Subjects. Details of the cohort have been described elsewhere [3]. In brief, the Arctic Investigations Program Laboratory of the Centers for Disease Control and Prevention (CDC), in conjunction with the Alaska Native Medical Center (ANMC), created a serum repository for all Alaska Natives with documented cases of acute or chronic hepatitis in 1969, making possible a 30-year study period. Since 1992, the ANMC and the CDC have offered free HCV testing at all facilities serving Alaska Natives or American Indians. In 1994, ANMC and the University of Washington began a population-based longitudinal study to follow up persons infected with HCV to determine the disease outcome over time and to study the risk and virologic factors that influence disease progression. This study was approved by the University of Washington Institutional Review Board, the Alaska Area Native Institutional Review Board, the Indian Health Service National Institutional Review Board, the CDC Institutional Review Board, and 3 regional Alaska Native health corporations. Enrolled patients provided written and oral informed consent and were followed up on an annual basis. A study nurse interviewed patients and reviewed medical records for data regarding demographic characteristics, history of alcohol use, risk factors related to HCV transmission, and history of liver disease and previous liver biopsy and reviewed annually the field records of participants who did not return to a central clinic.
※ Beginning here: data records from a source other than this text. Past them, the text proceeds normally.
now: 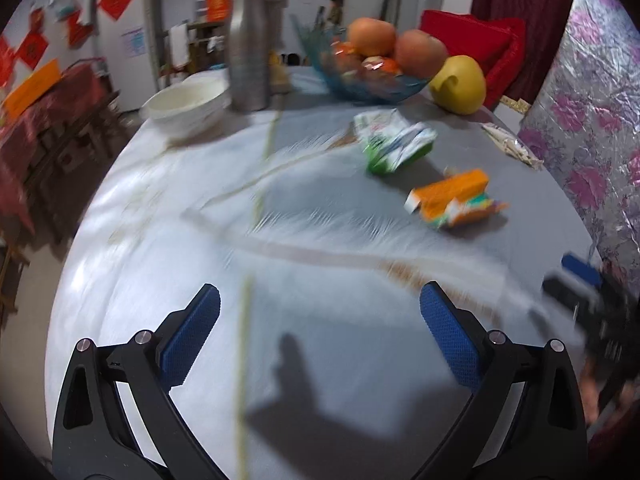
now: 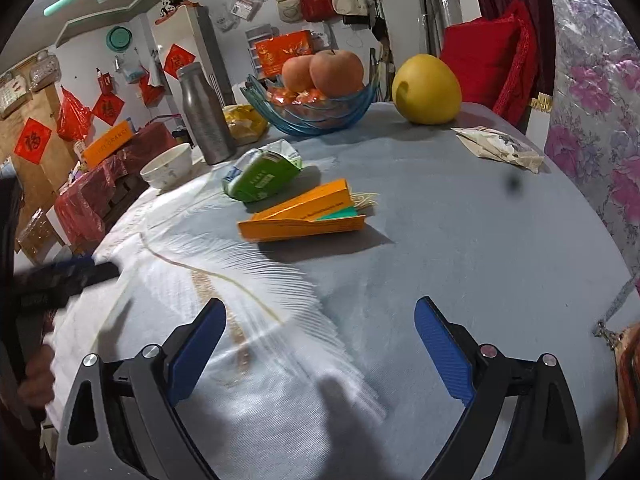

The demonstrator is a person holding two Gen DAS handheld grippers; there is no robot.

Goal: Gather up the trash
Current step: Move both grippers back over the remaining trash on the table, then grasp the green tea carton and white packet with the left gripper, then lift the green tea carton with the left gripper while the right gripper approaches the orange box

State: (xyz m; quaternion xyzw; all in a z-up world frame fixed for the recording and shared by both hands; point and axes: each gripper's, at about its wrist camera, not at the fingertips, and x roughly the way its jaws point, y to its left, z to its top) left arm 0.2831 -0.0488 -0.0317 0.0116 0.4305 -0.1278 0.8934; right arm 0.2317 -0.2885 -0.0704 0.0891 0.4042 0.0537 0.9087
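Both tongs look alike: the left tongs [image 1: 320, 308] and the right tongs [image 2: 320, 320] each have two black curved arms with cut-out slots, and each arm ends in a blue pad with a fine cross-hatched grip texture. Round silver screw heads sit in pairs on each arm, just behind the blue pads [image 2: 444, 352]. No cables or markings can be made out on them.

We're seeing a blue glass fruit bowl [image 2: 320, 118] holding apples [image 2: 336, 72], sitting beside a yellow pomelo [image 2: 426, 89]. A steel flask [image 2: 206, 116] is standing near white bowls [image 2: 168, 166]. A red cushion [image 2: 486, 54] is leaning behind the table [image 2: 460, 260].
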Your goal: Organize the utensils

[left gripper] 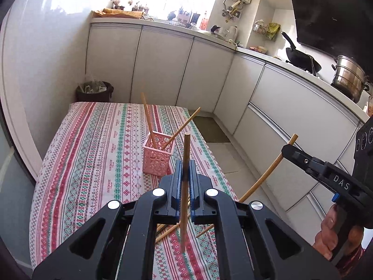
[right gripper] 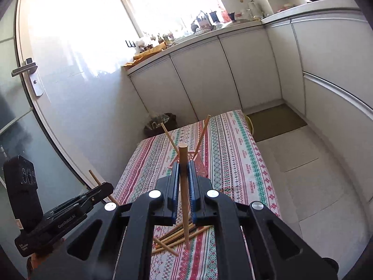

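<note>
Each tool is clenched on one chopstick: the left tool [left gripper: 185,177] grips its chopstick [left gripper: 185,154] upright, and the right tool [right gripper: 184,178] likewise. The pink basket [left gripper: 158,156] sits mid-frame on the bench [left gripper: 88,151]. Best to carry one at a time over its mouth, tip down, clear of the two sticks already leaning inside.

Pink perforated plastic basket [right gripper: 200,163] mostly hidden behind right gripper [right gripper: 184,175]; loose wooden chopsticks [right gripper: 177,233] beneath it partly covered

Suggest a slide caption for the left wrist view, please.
Left tool grips a chopstick upright before the pink holder.
</note>
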A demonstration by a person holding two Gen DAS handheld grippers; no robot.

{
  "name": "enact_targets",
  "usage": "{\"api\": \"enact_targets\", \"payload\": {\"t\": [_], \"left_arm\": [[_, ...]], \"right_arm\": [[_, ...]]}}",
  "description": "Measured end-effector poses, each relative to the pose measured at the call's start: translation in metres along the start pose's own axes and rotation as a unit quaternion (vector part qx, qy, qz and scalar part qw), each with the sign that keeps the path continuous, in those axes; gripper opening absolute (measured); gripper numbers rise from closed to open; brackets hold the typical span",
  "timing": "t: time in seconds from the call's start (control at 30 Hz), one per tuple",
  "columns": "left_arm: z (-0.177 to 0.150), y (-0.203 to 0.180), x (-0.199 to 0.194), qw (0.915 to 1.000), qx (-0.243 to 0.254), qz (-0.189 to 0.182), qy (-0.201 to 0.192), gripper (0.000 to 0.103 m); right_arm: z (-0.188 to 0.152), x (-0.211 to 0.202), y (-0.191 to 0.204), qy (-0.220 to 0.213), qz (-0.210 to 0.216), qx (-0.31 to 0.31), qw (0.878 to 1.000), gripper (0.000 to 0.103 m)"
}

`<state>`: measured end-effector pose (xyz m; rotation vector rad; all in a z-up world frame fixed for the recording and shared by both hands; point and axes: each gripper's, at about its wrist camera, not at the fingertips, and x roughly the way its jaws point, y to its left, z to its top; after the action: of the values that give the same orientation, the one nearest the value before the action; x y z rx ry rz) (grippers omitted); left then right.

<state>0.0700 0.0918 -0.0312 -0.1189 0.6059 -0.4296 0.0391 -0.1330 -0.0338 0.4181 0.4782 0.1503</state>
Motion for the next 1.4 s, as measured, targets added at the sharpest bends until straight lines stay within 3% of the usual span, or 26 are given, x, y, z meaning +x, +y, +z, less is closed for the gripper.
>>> {"api": "enact_targets", "payload": {"t": [0.3, 0.63, 1.0, 1.1, 1.17, 1.2, 1.3, 1.4], "left_arm": [[0.059, 0.005, 0.001, 0.9991, -0.001, 0.006, -0.041, 0.005], [0.123, -0.007, 0.019, 0.996, 0.03, 0.029, -0.08, 0.005], [0.151, 0.013, 0.041, 0.995, 0.026, 0.034, -0.091, 0.005], [0.148, 0.044, 0.056, 0.9968, -0.008, 0.061, -0.051, 0.011], [0.137, 0.08, 0.086, 0.9944, -0.055, 0.087, 0.021, 0.052], [0.125, 0.102, 0.107, 0.989, -0.086, 0.097, 0.072, 0.08], [0.077, 0.163, 0.167, 0.9596, -0.168, 0.119, 0.192, 0.076], [0.035, 0.211, 0.21, 0.923, -0.224, 0.179, 0.257, 0.075]], "right_arm": [[0.059, 0.03, 0.018, -0.04, -0.004, -0.018, 0.999, 0.008], [0.122, 0.073, 0.033, -0.071, -0.006, -0.029, 0.997, 0.008], [0.13, 0.117, 0.027, -0.059, -0.012, -0.035, 0.998, 0.008], [0.127, 0.115, 0.026, -0.057, -0.004, -0.033, 0.998, 0.008], [0.125, 0.108, 0.025, -0.055, 0.007, -0.033, 0.998, 0.008], [0.124, 0.105, 0.026, -0.056, 0.01, -0.033, 0.998, 0.008], [0.121, 0.092, 0.024, -0.057, 0.025, -0.032, 0.998, 0.008], [0.119, 0.084, 0.019, -0.052, 0.032, -0.025, 0.998, 0.008]]}}
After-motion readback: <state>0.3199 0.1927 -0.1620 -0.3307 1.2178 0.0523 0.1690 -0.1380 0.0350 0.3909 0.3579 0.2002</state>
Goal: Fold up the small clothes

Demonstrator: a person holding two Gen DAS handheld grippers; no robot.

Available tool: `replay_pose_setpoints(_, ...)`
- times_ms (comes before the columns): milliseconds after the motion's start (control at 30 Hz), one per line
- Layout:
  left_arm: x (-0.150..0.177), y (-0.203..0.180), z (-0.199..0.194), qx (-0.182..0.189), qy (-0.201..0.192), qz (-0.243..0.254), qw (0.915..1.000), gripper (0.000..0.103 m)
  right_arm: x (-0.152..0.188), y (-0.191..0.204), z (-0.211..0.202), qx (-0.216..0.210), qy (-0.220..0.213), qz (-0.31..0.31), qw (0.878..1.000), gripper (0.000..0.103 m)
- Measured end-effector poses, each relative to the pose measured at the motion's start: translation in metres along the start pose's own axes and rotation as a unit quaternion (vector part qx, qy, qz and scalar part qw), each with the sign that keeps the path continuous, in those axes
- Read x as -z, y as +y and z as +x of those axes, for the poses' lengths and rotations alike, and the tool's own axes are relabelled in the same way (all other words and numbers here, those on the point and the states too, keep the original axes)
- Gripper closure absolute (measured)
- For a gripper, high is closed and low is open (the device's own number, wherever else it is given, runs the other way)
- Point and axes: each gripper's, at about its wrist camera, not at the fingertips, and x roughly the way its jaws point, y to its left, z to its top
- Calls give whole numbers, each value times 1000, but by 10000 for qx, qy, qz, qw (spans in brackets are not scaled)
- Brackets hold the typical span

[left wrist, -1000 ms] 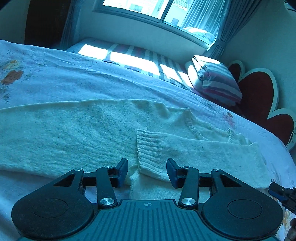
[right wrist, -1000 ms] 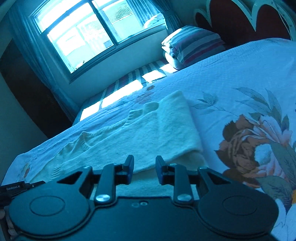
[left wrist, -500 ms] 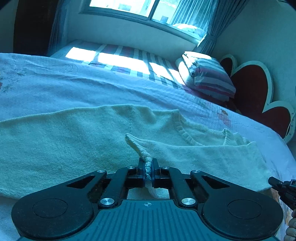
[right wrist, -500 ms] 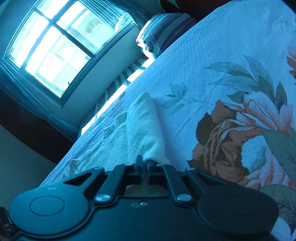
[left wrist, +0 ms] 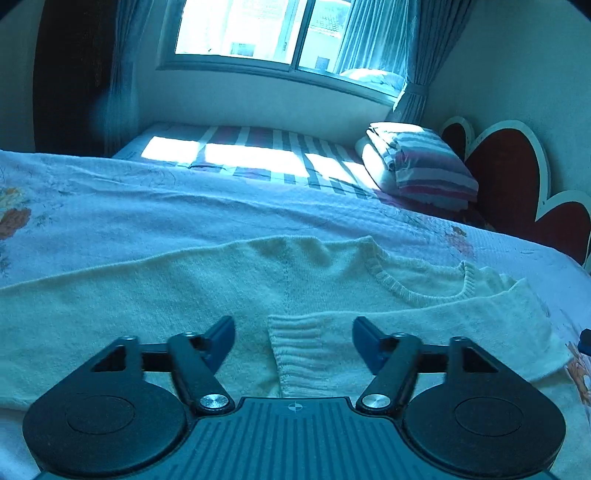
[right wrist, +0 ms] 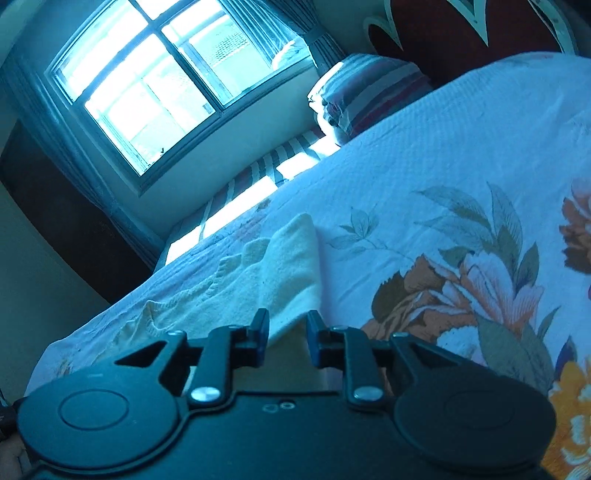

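A cream knitted sweater (left wrist: 184,295) lies spread flat on the floral bedspread (left wrist: 147,206). One sleeve is folded across its body, and the ribbed cuff (left wrist: 299,350) lies between the fingers of my left gripper (left wrist: 293,341), which is open and empty just above it. In the right wrist view the sweater's folded shoulder edge (right wrist: 291,266) lies in front of my right gripper (right wrist: 287,325), which is open with the cloth edge lying loose between its fingers.
A striped folded pillow (left wrist: 424,166) and a heart-shaped headboard (left wrist: 517,177) stand at the right. A window (left wrist: 266,33) with curtains is beyond a striped mattress (left wrist: 251,151). The bedspread (right wrist: 461,184) stretches to the right of the sweater.
Half a second ago both grippers were shut on sweater cloth, the left on the raised cuff. Now both have opened, and the cuff and sleeve lie flat on the sweater.
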Motion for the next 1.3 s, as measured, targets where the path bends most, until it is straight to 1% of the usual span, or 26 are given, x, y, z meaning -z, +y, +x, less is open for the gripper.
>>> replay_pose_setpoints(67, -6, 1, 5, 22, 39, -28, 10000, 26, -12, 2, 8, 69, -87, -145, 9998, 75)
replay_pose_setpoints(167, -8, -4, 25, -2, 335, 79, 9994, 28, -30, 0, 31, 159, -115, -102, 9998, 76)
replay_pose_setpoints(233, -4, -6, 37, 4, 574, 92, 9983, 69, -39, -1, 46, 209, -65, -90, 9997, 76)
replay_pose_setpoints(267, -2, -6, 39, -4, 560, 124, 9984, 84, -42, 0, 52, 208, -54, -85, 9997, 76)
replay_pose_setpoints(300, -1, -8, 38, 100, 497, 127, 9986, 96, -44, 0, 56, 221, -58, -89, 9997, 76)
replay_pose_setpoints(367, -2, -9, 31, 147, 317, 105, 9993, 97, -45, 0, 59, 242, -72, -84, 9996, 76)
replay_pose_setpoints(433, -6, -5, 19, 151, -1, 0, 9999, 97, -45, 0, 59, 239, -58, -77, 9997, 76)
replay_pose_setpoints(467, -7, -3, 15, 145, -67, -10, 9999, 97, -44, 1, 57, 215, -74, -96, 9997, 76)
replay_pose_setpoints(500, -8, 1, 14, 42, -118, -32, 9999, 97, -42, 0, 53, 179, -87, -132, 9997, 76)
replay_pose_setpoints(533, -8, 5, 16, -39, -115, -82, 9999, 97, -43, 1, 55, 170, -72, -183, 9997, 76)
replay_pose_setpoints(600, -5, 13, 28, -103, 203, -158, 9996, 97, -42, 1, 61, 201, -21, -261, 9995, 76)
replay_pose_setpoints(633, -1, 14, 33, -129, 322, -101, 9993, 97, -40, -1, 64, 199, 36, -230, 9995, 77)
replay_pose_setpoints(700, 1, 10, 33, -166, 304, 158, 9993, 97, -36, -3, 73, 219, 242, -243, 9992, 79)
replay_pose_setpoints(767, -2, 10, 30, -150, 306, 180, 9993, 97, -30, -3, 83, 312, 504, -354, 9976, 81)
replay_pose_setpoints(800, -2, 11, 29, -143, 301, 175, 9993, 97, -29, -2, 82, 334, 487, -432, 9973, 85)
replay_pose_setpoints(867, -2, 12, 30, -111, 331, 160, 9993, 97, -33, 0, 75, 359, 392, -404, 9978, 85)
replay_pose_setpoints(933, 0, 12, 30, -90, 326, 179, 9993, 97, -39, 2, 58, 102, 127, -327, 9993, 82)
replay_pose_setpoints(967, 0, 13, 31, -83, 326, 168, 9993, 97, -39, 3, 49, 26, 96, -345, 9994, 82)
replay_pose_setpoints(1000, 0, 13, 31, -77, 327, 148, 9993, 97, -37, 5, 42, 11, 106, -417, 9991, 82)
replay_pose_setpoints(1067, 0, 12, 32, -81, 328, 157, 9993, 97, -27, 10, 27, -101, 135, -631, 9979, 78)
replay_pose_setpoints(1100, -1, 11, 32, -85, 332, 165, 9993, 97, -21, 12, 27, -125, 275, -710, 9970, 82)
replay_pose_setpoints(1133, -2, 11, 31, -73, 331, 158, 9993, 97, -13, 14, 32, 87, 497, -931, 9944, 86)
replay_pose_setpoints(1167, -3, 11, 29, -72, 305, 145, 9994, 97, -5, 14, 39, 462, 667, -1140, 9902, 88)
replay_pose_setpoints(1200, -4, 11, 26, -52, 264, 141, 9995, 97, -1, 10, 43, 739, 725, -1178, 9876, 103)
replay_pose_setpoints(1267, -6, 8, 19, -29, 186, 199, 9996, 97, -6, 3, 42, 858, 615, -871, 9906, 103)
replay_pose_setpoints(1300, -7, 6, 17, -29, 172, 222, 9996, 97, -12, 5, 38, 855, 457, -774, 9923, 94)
Between July 1992 and January 2003, a total of 1414 Alaska Natives and/or American Indians tested positive for HCV antibodies, 924 patients were enrolled, and 815 patients were found to have a positive test result for HCV RNA. Patients were eligible for this cohort study if they had evidence of chronic viremia, which was defined as having 2 positive RT-PCR–based test results for HCV RNA separated by at least 1 year plus having undergone a third HCV RNA test at a later time. Patients receiving antiviral treatment for HCV were excluded. Follow-up began when the second HCV RNA–positive specimen was obtained and ended when the last available specimen was tested. Of the 815 patients, the following patients were excluded: 215, because results of the initial test performed at our facility were negative for HCV RNA; 402, because they had undergone ⩽2 tests; 4, because they had only 1 test result positive for HCV RNA prior to being negative for HCV RNA; 26, because they had received antiviral therapy for HCV; 3, because they were initially viremic but cleared HCV RNA within 1 year after their first positive test result; and 26, because they were initially positive for HCV RNA, subsequently became negative for HCV RNA, and did not undergo a follow-up test during the first year of follow-up.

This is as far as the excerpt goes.